XML, the Perl Way

Extending XML::XPath


Extending XML::XPath

I have always admired Matt Sergeant's XML::XPath module. XML::XPath is a pretty complete implementation of the W3C's XPath recommendation. You see, I am the author of XML::Twig, which implements, in a way that can only be described as dirty, a subset of XPath. Matt's XPath engine is written properly: it uses the BNF (Backus-Naur Form, a syntax to formally describe the... syntax of languages) of the language as the specification, its regexp-based tokenizer feeds an analyzer that builds an internal form of the expression, which is then applied to an XML document (or fragment). This is way cleaner, and more powerful, than the simple regexp-based, all-in-one analyzer that I use in XML::Twig.

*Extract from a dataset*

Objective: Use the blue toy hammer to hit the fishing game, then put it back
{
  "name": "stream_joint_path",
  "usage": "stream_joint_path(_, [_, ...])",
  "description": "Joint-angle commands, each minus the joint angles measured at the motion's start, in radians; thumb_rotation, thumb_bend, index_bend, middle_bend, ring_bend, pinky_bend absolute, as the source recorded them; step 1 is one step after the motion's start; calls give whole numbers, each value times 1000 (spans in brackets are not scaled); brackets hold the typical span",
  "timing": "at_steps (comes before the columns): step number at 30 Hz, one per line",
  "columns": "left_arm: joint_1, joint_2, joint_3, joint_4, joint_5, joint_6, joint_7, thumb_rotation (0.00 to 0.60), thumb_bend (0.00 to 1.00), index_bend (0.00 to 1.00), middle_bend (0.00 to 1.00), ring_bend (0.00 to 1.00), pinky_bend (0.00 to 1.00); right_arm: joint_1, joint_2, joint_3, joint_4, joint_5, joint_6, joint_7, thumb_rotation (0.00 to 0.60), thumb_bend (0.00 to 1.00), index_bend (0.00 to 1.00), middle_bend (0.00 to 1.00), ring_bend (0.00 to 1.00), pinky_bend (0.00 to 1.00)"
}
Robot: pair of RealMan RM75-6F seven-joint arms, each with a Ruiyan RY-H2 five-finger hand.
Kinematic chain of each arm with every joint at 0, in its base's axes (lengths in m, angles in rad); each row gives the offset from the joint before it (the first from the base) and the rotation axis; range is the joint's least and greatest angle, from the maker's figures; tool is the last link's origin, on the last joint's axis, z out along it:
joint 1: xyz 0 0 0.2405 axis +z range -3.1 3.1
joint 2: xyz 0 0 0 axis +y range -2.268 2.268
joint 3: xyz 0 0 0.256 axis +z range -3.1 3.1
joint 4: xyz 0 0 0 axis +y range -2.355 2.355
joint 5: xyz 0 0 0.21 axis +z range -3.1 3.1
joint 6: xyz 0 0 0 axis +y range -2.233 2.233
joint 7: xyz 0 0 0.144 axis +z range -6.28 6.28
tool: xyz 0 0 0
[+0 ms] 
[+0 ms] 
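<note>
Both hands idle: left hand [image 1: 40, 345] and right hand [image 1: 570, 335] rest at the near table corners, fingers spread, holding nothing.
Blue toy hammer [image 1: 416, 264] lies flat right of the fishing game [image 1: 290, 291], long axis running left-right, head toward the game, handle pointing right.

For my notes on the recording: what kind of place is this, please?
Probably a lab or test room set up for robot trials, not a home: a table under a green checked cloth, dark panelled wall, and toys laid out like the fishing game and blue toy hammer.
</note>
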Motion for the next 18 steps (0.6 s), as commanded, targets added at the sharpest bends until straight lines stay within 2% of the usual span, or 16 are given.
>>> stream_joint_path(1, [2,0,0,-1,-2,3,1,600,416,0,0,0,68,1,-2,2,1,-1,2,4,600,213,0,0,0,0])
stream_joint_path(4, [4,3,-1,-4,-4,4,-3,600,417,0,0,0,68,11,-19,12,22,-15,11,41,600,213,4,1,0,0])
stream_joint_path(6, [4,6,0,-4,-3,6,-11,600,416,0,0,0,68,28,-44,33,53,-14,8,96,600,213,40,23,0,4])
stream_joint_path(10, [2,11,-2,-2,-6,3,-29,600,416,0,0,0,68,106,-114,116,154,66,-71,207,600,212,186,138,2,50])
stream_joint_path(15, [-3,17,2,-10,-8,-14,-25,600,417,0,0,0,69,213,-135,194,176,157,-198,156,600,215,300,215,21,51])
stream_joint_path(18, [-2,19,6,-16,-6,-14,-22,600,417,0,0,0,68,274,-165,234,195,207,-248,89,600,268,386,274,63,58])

Incidently, this sad state of affair is mostly due the fact that I never set out to write a full XPath engine, but it just grew as users, including me, asked for more and more features of the language to be supported.

So when I decided to add a complete XPath engine to XML::Twig, good software engineering principle told me that I should have a look at XML::XPath, and try to re-use it as much as possible.

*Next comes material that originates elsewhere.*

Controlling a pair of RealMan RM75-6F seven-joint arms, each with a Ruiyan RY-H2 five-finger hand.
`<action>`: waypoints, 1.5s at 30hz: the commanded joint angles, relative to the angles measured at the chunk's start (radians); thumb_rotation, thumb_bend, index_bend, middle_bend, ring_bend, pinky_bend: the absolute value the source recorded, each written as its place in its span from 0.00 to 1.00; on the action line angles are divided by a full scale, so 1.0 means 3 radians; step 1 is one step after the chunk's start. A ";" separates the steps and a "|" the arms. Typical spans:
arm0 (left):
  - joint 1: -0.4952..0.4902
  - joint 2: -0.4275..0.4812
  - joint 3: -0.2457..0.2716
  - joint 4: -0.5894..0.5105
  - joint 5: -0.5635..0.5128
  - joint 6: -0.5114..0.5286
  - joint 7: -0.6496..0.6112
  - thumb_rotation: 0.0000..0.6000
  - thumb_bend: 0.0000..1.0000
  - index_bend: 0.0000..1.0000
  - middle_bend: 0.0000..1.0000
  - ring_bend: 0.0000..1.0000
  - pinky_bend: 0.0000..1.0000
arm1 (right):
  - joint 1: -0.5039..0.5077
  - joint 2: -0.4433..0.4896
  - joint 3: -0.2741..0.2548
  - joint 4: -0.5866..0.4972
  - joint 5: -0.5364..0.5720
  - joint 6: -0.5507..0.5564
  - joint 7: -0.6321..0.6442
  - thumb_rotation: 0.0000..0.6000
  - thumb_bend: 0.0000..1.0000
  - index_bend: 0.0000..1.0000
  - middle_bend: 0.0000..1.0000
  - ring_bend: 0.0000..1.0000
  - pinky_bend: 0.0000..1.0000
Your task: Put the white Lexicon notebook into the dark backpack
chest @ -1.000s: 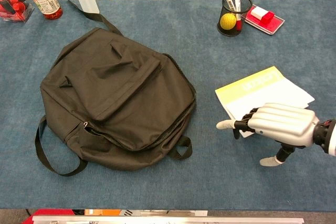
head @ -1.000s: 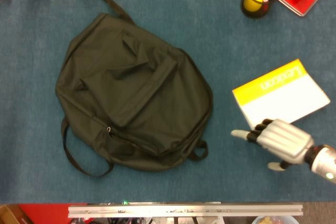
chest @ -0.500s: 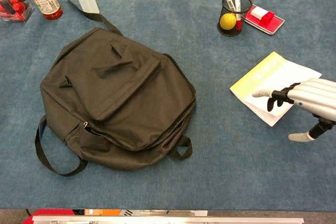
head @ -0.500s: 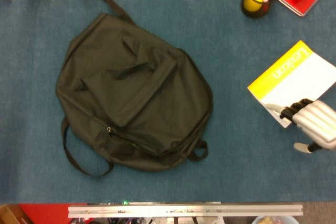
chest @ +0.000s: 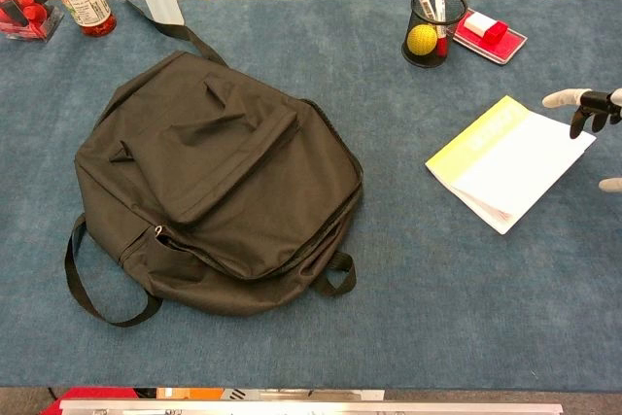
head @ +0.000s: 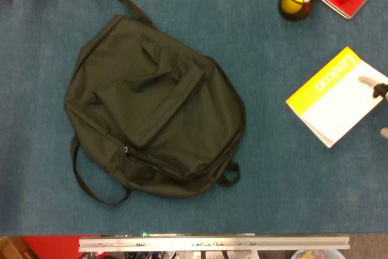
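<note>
Far off to the left of the right hand (chest: 595, 114), well apart from it, lies the dark fabric backpack (head: 151, 107) with its straps splayed on the blue cloth-covered table (chest: 389, 318). Its zips look closed and it lies flat, so nothing has gone into it yet.

Nearer the hand, up beyond the notebook, stands a black mesh pen cup (chest: 431, 31) holding markers and a yellow ball, with a red and white tray (chest: 491, 34) just beside it.

Then the task's thing: the white Lexicon notebook with a yellow spine band (head: 338, 96) lies flat on the table, immediately left of the hand, its far corner right at the fingertips (chest: 562, 98).

What has changed — a second ago the hand sat low over the notebook's near edge; it then swung the notebook round to a steeper angle and has now slid away toward the right edge of both views. Only a few fingertips show, held apart with nothing between them; whether one touches the notebook's corner I cannot tell. The left hand is not visible in either view.

My reading: the notebook was repositioned rather than picked up — the grasp, the opening of the backpack and the insertion all remain to be done.
</note>
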 commanded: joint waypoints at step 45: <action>0.0001 -0.0051 -0.0008 0.0065 -0.0094 -0.0026 -0.0001 1.00 0.27 0.23 0.29 0.27 0.28 | 0.1027 -0.1271 0.0382 0.1067 0.1438 -0.0911 -0.0788 1.00 0.14 0.11 0.36 0.32 0.30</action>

This article will show how I integrated the XML::XPath engine into XML::Twig to (at last!) give it full XPath support, then how I got carried away and added XPath support to XML::DOM too. It will also give you a blueprint on how to add XPath support to modules that manage trees. Maybe more important, the method I used can be used in other cases, to wrestle re-use out of code that might not have been designed for it.

The Players

XPATH (http://www.w3c.org/XPATH/) is a W3C recommendation for the query of XML documents. XPath expressions can be as simple as /doc/title, which selects all elements title right within the root of the document (the doc element), and as complex as //item/title[following-sibling::description[starts_with( string(), "2002")]], which selects all title elements within item elements, which are followed by a description element that starts with the string ``2002''.

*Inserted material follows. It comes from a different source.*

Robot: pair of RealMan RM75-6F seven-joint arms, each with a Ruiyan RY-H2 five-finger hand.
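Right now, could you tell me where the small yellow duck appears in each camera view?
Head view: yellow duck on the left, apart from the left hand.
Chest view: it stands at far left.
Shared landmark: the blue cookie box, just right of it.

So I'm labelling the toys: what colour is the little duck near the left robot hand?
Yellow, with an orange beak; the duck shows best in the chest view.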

is a module that builds a tree representing an XML document, using the DOM (Document Object Model, yet another W3C recommendation). It offers methods to select nodes in the tree using XPath, and methods to modify the tree and to output it (or parts of it) based on the DOM. It is a stable module, quite popular, although XML::LibXML is probably a better choice if you can install it: it is more powerful, offering DOM, XPath, RelaxNG, XInclude... support, and more efficient, if often more unstable than XML::XPath.

XML::Twig is a Perl module that does ``XML, The Perl Way''. It offers a comprehensive API on XML documents, and includes a (very!) crude XPath engine.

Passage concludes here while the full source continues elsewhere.